- What needs to be done -
Figure out how many lines of the material below contain the word "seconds". Answer with the number only.

───

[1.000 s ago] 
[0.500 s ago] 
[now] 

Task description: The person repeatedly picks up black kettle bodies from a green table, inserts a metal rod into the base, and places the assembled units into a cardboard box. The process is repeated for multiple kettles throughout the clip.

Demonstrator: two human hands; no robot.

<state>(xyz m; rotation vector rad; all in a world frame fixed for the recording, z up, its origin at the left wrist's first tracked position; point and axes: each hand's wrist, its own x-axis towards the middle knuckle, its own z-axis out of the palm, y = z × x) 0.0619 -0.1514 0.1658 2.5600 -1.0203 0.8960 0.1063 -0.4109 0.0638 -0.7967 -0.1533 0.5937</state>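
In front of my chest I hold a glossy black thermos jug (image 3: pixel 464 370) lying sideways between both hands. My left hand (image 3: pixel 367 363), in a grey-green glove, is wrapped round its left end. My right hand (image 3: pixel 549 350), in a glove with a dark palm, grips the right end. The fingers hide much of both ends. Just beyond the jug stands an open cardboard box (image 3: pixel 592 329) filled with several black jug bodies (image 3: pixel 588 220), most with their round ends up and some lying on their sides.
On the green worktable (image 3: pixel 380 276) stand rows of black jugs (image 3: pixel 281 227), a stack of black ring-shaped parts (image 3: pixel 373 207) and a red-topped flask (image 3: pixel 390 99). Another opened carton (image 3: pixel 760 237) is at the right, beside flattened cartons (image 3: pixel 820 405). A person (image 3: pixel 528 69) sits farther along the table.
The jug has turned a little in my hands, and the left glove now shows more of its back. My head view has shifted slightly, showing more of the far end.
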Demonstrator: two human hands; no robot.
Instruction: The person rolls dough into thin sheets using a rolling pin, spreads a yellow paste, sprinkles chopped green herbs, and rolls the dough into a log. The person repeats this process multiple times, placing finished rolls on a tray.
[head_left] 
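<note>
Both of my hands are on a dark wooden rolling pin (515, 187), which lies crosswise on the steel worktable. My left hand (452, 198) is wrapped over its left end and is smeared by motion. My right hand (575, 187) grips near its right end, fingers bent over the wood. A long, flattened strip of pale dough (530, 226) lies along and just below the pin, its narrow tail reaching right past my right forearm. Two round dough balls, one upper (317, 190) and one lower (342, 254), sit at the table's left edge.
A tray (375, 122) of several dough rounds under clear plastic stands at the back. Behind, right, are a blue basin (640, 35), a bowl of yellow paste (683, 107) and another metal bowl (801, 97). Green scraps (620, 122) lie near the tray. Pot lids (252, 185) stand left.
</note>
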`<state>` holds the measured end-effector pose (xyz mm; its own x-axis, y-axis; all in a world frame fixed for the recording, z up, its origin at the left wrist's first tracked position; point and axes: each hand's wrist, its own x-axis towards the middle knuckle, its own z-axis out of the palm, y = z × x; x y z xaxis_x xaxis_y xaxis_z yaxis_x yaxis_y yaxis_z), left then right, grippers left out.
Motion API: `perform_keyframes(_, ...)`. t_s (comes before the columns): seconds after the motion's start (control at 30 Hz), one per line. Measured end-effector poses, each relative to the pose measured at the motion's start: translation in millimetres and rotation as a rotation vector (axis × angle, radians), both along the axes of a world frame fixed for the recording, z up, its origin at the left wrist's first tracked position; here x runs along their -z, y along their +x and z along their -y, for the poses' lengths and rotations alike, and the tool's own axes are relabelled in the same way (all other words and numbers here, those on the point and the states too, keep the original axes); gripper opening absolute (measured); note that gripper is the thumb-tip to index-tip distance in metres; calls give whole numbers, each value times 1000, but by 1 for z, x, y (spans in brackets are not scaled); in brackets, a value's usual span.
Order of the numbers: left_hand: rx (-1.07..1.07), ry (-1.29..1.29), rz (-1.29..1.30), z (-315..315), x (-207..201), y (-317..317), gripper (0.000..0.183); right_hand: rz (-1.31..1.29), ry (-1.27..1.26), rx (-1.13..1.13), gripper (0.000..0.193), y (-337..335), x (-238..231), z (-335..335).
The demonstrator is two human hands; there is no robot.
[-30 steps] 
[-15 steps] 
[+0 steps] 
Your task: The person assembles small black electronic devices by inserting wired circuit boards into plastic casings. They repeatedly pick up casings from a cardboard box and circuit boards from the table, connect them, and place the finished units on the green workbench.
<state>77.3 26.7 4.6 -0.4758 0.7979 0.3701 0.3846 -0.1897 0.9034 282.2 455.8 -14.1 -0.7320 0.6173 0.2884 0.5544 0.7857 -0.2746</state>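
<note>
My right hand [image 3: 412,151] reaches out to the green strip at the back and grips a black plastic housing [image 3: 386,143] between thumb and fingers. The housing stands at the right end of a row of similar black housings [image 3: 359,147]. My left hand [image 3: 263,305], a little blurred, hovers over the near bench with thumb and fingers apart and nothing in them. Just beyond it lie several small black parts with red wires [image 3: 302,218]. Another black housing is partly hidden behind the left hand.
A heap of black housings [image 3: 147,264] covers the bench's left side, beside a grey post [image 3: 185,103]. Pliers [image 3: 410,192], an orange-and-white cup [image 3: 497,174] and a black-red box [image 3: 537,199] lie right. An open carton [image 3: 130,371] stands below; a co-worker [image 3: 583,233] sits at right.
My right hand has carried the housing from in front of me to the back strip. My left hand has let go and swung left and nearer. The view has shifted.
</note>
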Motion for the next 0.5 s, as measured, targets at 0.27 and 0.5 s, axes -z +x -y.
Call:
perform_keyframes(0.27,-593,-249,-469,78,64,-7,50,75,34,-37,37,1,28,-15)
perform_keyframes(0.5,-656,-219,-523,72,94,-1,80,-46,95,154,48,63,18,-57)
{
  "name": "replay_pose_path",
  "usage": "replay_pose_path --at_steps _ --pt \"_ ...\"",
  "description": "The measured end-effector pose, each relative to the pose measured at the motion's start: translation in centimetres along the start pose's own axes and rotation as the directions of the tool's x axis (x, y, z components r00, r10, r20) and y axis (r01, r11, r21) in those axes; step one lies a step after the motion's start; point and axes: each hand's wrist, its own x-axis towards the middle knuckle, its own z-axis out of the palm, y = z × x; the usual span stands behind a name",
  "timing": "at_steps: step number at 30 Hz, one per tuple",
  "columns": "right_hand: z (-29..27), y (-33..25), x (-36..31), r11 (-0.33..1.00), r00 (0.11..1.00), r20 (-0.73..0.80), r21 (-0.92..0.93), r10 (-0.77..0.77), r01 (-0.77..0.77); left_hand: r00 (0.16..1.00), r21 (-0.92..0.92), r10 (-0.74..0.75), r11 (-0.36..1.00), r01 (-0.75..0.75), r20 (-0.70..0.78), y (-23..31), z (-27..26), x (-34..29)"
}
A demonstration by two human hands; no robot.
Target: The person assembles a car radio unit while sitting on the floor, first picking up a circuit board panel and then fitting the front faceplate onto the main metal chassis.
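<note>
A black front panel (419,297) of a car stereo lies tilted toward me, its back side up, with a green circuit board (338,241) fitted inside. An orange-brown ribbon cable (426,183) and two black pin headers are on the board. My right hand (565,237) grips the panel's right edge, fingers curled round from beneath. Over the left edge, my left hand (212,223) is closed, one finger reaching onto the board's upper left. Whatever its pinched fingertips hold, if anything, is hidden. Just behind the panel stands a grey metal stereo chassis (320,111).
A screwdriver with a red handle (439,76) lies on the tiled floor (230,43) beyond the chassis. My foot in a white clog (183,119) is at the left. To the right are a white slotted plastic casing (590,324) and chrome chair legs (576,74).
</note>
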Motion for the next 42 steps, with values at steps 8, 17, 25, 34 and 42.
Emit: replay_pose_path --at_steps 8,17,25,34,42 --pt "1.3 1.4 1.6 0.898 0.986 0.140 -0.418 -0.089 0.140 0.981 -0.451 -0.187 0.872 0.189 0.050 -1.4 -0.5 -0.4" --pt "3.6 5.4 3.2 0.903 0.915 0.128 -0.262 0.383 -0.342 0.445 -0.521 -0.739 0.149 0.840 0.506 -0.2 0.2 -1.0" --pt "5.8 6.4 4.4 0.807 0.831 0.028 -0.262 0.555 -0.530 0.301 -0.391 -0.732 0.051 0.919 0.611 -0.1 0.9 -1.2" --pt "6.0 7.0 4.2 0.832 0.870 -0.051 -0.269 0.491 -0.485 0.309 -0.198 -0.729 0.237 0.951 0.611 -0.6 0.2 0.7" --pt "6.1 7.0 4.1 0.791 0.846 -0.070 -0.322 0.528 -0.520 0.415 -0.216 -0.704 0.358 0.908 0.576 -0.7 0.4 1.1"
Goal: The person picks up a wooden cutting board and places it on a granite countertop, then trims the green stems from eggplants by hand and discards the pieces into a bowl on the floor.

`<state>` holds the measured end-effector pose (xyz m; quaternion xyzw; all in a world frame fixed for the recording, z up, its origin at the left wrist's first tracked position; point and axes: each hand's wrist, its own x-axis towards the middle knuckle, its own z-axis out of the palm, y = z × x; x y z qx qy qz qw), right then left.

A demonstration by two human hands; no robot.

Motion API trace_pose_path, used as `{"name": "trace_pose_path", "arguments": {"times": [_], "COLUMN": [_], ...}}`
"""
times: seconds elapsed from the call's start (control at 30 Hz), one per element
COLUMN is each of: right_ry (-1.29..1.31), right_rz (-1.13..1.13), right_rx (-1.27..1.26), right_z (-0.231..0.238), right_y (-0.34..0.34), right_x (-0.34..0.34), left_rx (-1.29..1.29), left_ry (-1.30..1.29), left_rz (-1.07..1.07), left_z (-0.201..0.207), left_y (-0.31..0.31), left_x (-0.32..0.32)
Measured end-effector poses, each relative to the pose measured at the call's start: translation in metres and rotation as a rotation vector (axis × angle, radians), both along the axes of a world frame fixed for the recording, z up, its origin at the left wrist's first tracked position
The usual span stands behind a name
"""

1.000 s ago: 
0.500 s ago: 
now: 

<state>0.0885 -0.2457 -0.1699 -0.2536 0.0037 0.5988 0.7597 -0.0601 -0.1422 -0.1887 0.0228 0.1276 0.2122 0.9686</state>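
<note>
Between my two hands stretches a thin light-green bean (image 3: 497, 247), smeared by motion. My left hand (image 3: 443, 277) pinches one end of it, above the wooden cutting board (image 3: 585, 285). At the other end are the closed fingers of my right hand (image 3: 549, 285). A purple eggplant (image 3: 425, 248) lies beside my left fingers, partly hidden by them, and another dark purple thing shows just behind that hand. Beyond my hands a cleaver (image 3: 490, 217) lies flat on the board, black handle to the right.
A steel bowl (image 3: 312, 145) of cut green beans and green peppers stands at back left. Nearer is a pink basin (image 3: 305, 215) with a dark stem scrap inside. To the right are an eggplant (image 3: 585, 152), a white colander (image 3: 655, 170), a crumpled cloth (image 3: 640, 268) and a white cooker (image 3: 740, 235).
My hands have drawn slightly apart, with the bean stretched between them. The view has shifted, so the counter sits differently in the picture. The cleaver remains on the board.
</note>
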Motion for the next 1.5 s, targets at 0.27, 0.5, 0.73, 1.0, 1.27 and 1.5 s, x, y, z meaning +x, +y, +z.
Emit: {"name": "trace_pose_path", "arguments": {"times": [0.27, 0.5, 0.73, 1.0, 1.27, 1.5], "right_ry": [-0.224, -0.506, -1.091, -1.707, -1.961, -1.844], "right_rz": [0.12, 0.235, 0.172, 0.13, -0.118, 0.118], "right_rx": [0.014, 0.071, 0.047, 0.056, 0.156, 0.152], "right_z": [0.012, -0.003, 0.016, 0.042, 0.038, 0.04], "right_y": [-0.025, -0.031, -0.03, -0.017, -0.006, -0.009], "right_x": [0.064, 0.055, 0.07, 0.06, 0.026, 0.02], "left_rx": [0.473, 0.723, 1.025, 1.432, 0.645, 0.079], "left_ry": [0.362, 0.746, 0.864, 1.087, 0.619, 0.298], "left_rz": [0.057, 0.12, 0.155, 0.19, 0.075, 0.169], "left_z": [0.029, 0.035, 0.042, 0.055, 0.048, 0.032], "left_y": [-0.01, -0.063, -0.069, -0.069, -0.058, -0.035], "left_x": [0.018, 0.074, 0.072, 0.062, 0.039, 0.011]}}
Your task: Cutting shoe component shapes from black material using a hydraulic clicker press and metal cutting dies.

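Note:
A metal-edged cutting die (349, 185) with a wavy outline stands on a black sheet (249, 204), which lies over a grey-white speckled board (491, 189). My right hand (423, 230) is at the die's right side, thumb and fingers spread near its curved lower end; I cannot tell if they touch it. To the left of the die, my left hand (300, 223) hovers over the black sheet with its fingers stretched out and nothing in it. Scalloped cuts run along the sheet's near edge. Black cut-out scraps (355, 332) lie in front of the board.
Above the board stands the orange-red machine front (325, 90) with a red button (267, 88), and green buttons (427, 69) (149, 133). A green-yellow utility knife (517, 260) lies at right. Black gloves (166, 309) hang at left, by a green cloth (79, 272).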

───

- Exercise output -
2